Debido al tiroteo ocurrido el pasado 4 de julio en Highland Park, Illinois, se reactivó un debate en algunos medios de comunicación de los Estados Unidos, relacionado con el uso de las imágenes de las víctimas. Un columnista propuso, contando con la venia improbable de los familiares, que ya era el momento de publicar las fotografías de los cuerpos impactados, suponiendo que la impresión que producirían podría generar mayores apoyos a favor del control de la venta de armas en ese país. La sugerencia, que resulta inquietante, no tiene respuestas fáciles e invita a considerarla con atención.
A finales de mayo, luego de los asesinatos en el colegio de Uvalde, un par de columnistas del New York Times se hacían cuestionamientos similares. ¿Será necesario que los ciudadanos se den cuenta de lo que le hace un fusil AR-45 a un niño de 10 años? Motivados por la crudeza de los hechos, presos de la desolación que cualquier individuo puede sentir ante semejante atrocidad, se atrevieron a plantear esa disyuntiva. Accionada a quemarropa, un arma de ese calibre destroza a sus víctimas, las pulveriza dejándolas irreconocibles. A algunos de los angustiados padres de aquel colegio les hicieron pruebas de ADN para poder identificar los cadáveres, no es difícil imaginar la escala del daño perpetrado.
Los que abogan por la indiscreción fotográfica recordaron el caso de Emmett Till, un adolescente afroamericano torturado y asesinado por dos adultos blancos en Mississippi, a mediados de los años cincuenta.
Los detalles de ese lamentable acontecimiento son fáciles de encontrar en Internet y no tiene sentido repetirlos en este espacio. Lo importante es que la madre de Emmett prefirió que su hijo, desfigurado por el ataque, fuese velado con el ataúd descubierto, para que, en sus palabras “todo el mundo lo vea”. Efectivamente, las fotografías que fueron publicadas por dos periódicos locales en Chicago alcanzaron una difusión significativa y en cierta forma, lentamente, apalancaron el movimiento por los derechos civiles.
Se dice que una imagen vale más que mil palabras.

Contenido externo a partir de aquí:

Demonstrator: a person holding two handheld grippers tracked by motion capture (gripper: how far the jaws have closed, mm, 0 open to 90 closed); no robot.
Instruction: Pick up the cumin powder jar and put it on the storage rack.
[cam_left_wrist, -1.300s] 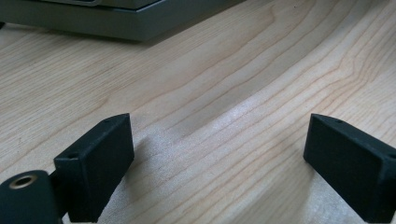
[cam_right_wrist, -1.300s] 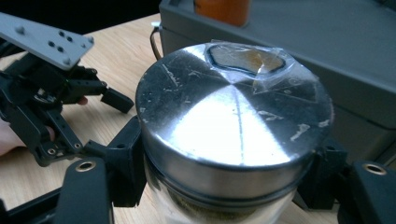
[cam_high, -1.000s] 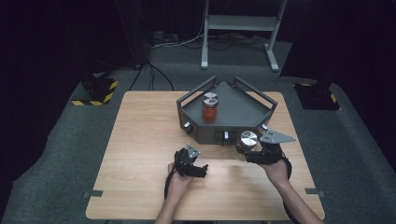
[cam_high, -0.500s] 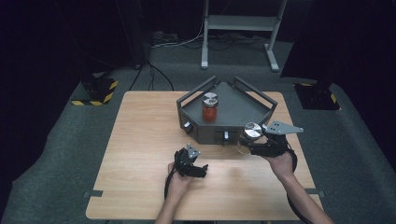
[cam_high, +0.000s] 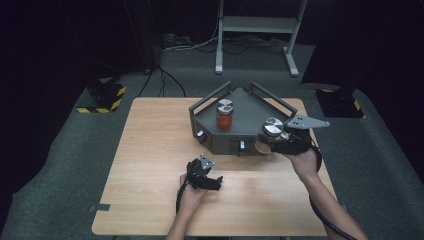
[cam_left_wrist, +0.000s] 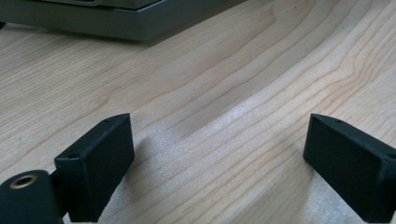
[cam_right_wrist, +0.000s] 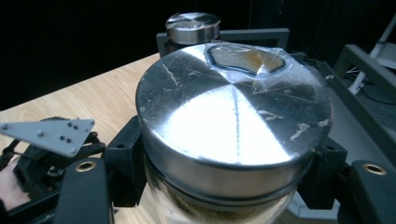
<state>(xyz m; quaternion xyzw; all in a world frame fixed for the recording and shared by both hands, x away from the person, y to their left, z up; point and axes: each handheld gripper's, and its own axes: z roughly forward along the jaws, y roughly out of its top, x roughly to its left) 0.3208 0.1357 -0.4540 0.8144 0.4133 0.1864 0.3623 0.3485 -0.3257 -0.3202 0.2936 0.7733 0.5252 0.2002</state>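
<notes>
My right gripper (cam_high: 276, 141) is shut on a glass jar with a scratched silver lid (cam_high: 273, 126), held in the air just off the front right corner of the grey tray (cam_high: 215, 136). In the right gripper view the black pads (cam_right_wrist: 122, 161) clamp the jar (cam_right_wrist: 233, 121) below its lid. A second jar with red contents and a silver lid (cam_high: 225, 116) stands upright inside the tray, and its lid (cam_right_wrist: 193, 27) rises behind the held jar. My left gripper (cam_high: 218, 181) rests on the wooden table (cam_high: 150, 150), open, with bare wood between its jaws (cam_left_wrist: 219, 158).
The tray has raised bar handles along its back sides (cam_high: 207, 100); its front wall (cam_left_wrist: 116, 23) lies ahead of the left gripper. Beyond the table are a white metal stand (cam_high: 255, 25), cables and yellow-black striped blocks (cam_high: 102, 97) on grey floor.
The right gripper has lifted the silver-lidded jar upward and slightly toward the tray's right corner. The left gripper has stayed where it was on the table.
</notes>
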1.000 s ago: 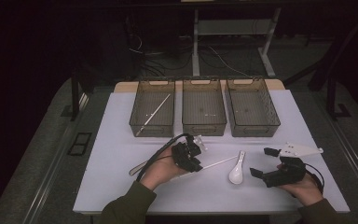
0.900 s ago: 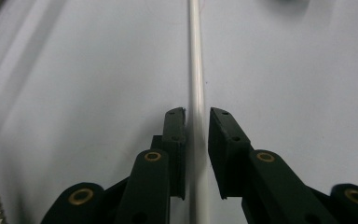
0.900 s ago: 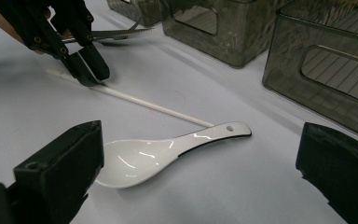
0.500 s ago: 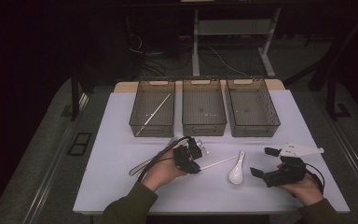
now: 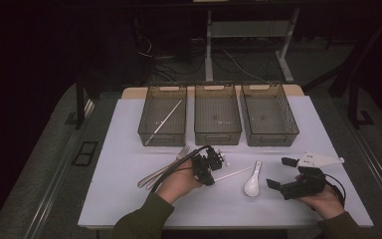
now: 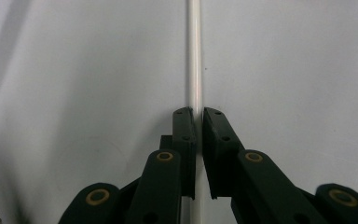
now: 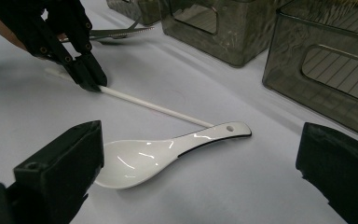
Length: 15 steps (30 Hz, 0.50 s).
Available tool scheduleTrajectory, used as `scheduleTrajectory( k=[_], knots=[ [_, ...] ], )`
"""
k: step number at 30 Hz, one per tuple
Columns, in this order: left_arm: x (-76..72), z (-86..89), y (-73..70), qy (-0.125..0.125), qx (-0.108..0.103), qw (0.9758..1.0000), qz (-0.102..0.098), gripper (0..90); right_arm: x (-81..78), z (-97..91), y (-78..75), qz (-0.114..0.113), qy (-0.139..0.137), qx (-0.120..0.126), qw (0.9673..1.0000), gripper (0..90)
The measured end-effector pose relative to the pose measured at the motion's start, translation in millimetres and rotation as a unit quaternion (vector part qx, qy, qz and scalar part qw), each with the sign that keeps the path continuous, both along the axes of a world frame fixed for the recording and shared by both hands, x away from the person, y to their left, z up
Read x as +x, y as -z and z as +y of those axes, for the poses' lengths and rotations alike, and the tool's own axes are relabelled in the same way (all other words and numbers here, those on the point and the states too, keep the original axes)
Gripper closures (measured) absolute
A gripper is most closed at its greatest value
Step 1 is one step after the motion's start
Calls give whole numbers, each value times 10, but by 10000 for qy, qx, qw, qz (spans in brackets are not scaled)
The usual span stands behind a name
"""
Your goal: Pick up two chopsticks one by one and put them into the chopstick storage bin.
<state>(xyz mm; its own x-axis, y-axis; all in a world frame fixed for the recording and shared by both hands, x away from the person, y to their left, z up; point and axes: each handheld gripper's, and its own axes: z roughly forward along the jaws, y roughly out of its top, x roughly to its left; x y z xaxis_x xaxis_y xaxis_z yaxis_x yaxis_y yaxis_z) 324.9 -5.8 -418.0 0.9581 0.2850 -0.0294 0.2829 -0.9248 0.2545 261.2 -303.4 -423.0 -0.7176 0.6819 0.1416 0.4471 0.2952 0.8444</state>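
the left gripper [image 6: 198, 116] had just closed, pinching the white chopstick [image 6: 195, 56] at frame centre; the right gripper [image 7: 200, 163] stood spread around the white spoon [image 7: 168, 151].

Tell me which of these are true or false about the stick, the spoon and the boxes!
1. The left gripper is shut on the white stick. True.
2. The spoon is inside a box. False: it lies on the table, in front of the boxes.
3. The right gripper is open. True: nothing is between its jaws.
4. All three boxes are empty. False: the left box holds a thin stick.
5. A fork lies on the table beside the left hand. True.
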Motion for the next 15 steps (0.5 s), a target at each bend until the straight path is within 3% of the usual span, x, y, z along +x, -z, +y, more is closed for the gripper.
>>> scheduleTrajectory(
  k=[6,15],
  knots=[
    [7,-23,-9,-29,84,10000,14,838,3,-1,1,10,-2,-2,10000,6],
    [10,23,-8,-103,-81,9999,66,838,5,-16,-3,-10,28,26,10000,6]
  ],
)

La historia nos ha entregado registros de momentos coyunturales, pero ciertamente una buena fotografía no decide nada. Ni la niña quemada con napalm en Vietnam terminó aquella guerra, ni el bebé sirio ahogado en una playa del Mediterráneo propició un cambio favorable para los migrantes. En el mejor de los casos esas chocantes imágenes, o cualquier otra similar, iniciaron debates que rápidamente se politizaron o hallaron su propia manera de terminar, o no, respondiendo a intereses que suelen alejarse de la indignación o la rabia que hayan podido suscitar.

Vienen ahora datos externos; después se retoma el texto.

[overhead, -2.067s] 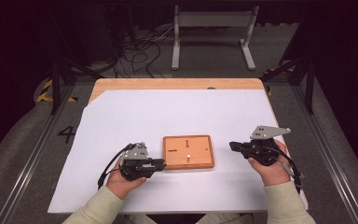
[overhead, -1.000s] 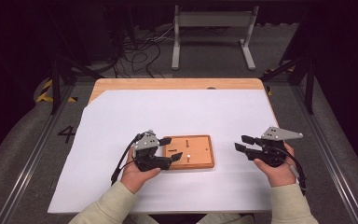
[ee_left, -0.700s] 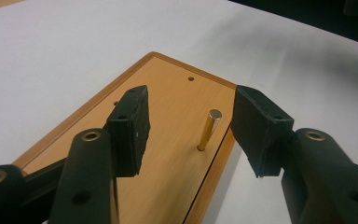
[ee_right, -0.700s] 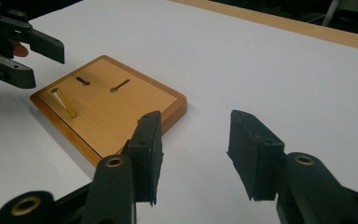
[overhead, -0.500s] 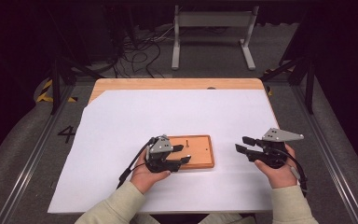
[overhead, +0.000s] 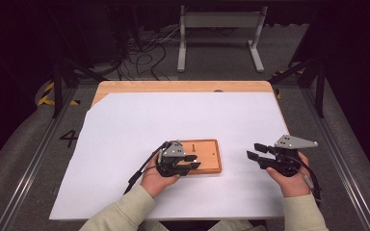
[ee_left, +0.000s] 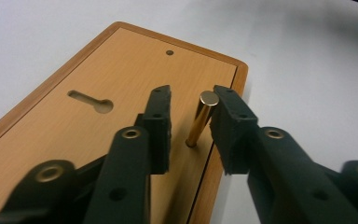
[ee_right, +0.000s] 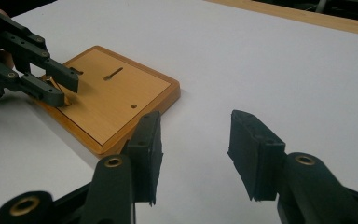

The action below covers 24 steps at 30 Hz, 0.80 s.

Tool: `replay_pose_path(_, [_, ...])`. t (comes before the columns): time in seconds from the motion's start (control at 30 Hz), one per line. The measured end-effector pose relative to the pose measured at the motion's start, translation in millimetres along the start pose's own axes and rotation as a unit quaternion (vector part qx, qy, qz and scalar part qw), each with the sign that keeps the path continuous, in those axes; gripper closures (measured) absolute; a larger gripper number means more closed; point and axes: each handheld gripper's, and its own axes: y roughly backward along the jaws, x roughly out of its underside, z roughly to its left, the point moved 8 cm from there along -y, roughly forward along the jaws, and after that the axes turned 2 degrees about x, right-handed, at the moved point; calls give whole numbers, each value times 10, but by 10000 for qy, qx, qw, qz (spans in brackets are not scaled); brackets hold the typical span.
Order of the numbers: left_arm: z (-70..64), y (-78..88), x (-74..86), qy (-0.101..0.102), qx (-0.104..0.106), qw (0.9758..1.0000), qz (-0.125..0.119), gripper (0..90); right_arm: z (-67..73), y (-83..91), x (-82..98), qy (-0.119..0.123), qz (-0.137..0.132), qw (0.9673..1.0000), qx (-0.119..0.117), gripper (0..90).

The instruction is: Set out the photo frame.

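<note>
Brass pin [ee_left: 200, 119] stands upright in a hole at the near-left part of the wooden board [overhead: 211, 159], which lies on the white sheet [overhead: 183, 120] over the desk [overhead: 125, 87]. We see the left claw [ee_left: 191, 121] w/ its jaws either side of the pin; they've just been closing. One pad sits right against the pin top, the other stands clear, so no grip yet. Right claw [ee_right: 195, 154] hovers over the sheet, well right of the board, jaws apart, nothing between them.
</note>
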Motion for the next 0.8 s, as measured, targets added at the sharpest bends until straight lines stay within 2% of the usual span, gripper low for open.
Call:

Por eso, no estoy tan convencido de la necesidad de mostrar las explícitas consecuencias de esas masacres. Ya vivimos rodeados, asaltados constantemente por las imágenes variopintas que nos arrojan los dispositivos digitales y flaco favor nos haría ver más horrores. Me parece que somos capaces de conmovernos lo suficiente con la foto de un niño vivo, por ejemplo, una víctima feliz y sonriente, y más bien negociar con la idea de que un ser humano fue capaz de dispararle con premeditación. Lo sabemos, hay monstruos entre nosotros, no requerimos más evidencias.